YOUR OBJECTIVE: Please transcribe every entry below exactly, without including the pictures.

===== MATERIAL PROVIDED

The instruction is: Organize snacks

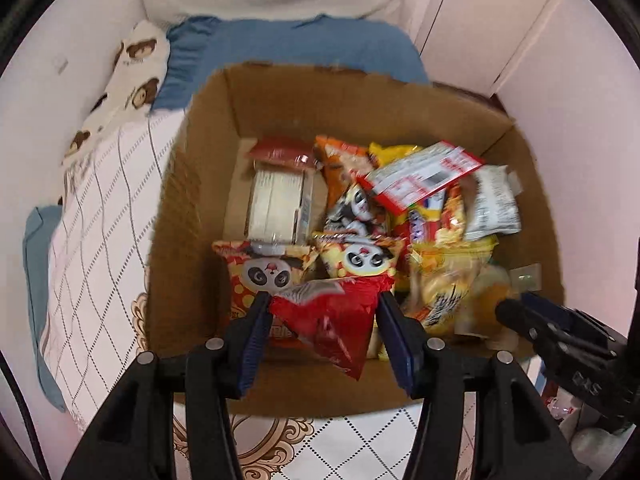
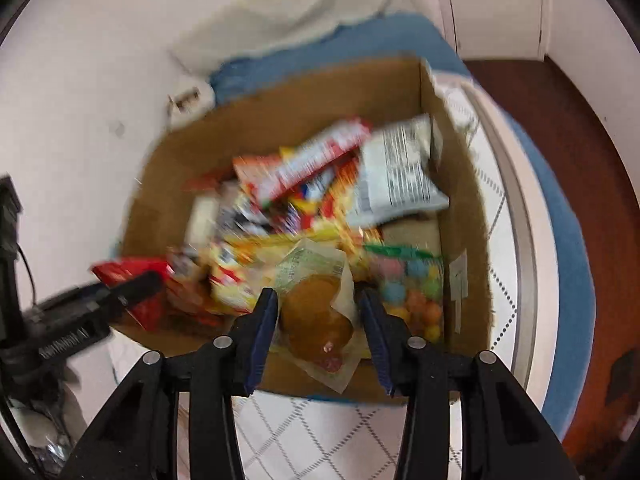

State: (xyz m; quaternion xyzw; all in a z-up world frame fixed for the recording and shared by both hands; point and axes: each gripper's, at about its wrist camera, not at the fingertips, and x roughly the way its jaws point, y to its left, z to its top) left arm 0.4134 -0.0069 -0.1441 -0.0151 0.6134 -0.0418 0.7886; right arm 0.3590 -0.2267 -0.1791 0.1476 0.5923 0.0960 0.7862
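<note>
Both tongs over the cardboard box [image 1: 208, 184]: left gripper [image 1: 322, 300] clamps a red packet [image 1: 332, 320], right gripper [image 2: 316, 296] pinches a clear pastry bag [image 2: 320, 320], each seemingly gripped narrow so it hangs free above the near pile.

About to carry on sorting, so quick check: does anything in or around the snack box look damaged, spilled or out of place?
Nothing spilled. The cardboard box has a ragged, torn far rim, and the snacks lie in a jumbled heap. The left gripper holds a red packet; the right gripper holds a clear-wrapped brown pastry.
</note>
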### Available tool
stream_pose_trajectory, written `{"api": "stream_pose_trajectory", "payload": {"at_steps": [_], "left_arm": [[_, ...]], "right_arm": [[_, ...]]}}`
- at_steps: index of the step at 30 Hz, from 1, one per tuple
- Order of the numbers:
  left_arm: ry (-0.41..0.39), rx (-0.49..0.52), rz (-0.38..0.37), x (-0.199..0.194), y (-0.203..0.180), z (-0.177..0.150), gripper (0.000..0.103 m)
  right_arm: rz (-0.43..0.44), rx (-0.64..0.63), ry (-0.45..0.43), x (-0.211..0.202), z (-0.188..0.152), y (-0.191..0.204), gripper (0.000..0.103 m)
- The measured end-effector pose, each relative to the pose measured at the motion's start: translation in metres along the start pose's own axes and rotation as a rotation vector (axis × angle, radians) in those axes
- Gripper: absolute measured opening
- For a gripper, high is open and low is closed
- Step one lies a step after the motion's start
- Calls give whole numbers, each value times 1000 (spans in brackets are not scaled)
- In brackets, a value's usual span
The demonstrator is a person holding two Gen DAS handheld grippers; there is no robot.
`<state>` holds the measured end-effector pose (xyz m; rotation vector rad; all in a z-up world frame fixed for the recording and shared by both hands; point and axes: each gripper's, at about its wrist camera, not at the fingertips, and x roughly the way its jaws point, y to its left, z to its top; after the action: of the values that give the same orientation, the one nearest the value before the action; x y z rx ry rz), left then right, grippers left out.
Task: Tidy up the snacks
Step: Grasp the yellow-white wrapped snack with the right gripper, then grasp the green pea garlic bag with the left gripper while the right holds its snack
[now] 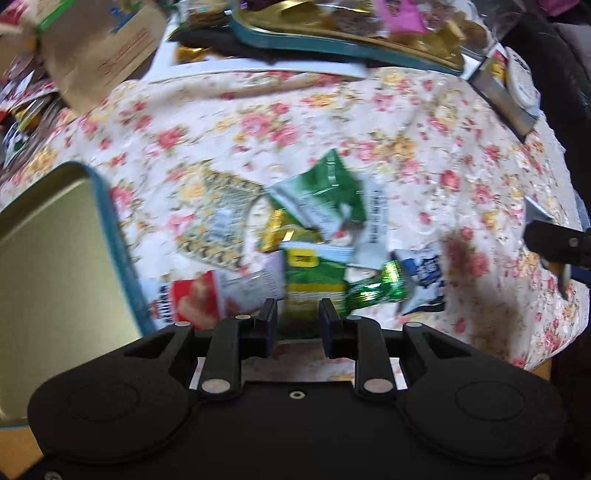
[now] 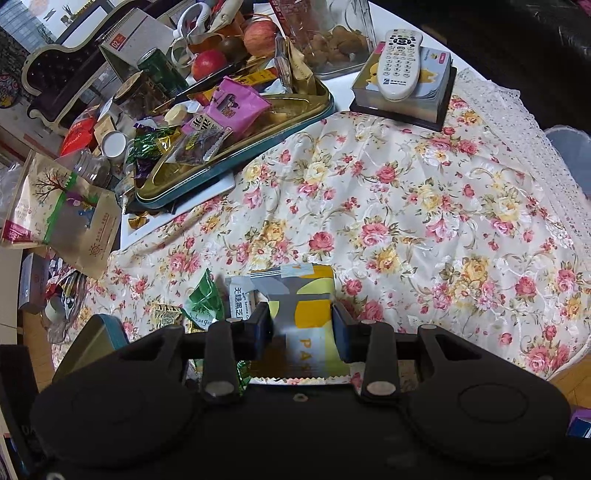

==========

RESPONSE TO THE EXERCISE:
The instruction is: Organize snacks


State: (xyz m; quaternion xyzw; all in a z-up world frame fixed for the recording and shared by both hands; point and axes: each gripper's, at about its wrist camera, not at the fingertips, and x roughly the way its jaws point, y to its left, z to its top) left arm 0.4134 -0.0069 -0.1441 -0.0151 0.6134 -0.0418 0.7886; right arm 0.3590 -0.2267 -0.1791 0.1476 0.5923 0.0960 0.7862
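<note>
Both tongs over the cardboard box [image 1: 208, 184]: left gripper [image 1: 322, 300] clamps a red packet [image 1: 332, 320], right gripper [image 2: 316, 296] pinches a clear pastry bag [image 2: 320, 320], each seemingly gripped narrow so it hangs free above the near pile.

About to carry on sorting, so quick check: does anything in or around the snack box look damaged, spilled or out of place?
Nothing spilled. The cardboard box has a ragged, torn far rim, and the snacks lie in a jumbled heap. The left gripper holds a red packet; the right gripper holds a clear-wrapped brown pastry.
</note>
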### Available tool
stream_pose_trajectory, written `{"api": "stream_pose_trajectory", "payload": {"at_steps": [_], "left_arm": [[_, ...]], "right_arm": [[_, ...]]}}`
- at_steps: index of the step at 30 Hz, from 1, one per tuple
- Order of the numbers:
  left_arm: ry (-0.41..0.39), rx (-0.49..0.52), rz (-0.38..0.37), x (-0.199..0.194), y (-0.203..0.180), z (-0.177..0.150), gripper (0.000..0.103 m)
  right_arm: rz (-0.43..0.44), rx (-0.64..0.63), ry (-0.45..0.43), x (-0.211..0.202), z (-0.188..0.152), y (-0.191..0.204), gripper (0.000..0.103 m)
- The measured end-effector pose, each relative to the pose measured at the motion's start: translation in metres along the start pose's own axes and rotation as a rotation vector (axis × angle, radians) in those axes
- Gripper: absolute measured opening
- For a gripper, high is open and low is closed
- Step one lies a step after the motion's start
- Calls give whole numbers, each value times 1000 (spans in brackets are not scaled)
- In brackets, a value's usual span
The demonstrator is a person holding two Gen DAS handheld grippers; there is no robot.
`<state>` holds the measured end-effector pose (xyz m; rotation vector rad; all in a z-up world frame fixed for the recording and shared by both hands; point and axes: each gripper's, at about its wrist camera, not at the fingertips, and x roughly the way its jaws point, y to its left, z to its top; after the action: of the values that give the same orientation, the one nearest the value before the action; x y z rx ry rz), left then right, grippers left out.
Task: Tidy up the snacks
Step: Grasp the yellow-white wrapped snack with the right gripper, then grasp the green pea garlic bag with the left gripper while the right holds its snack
[now] 
[now] 

Now the exercise is complete.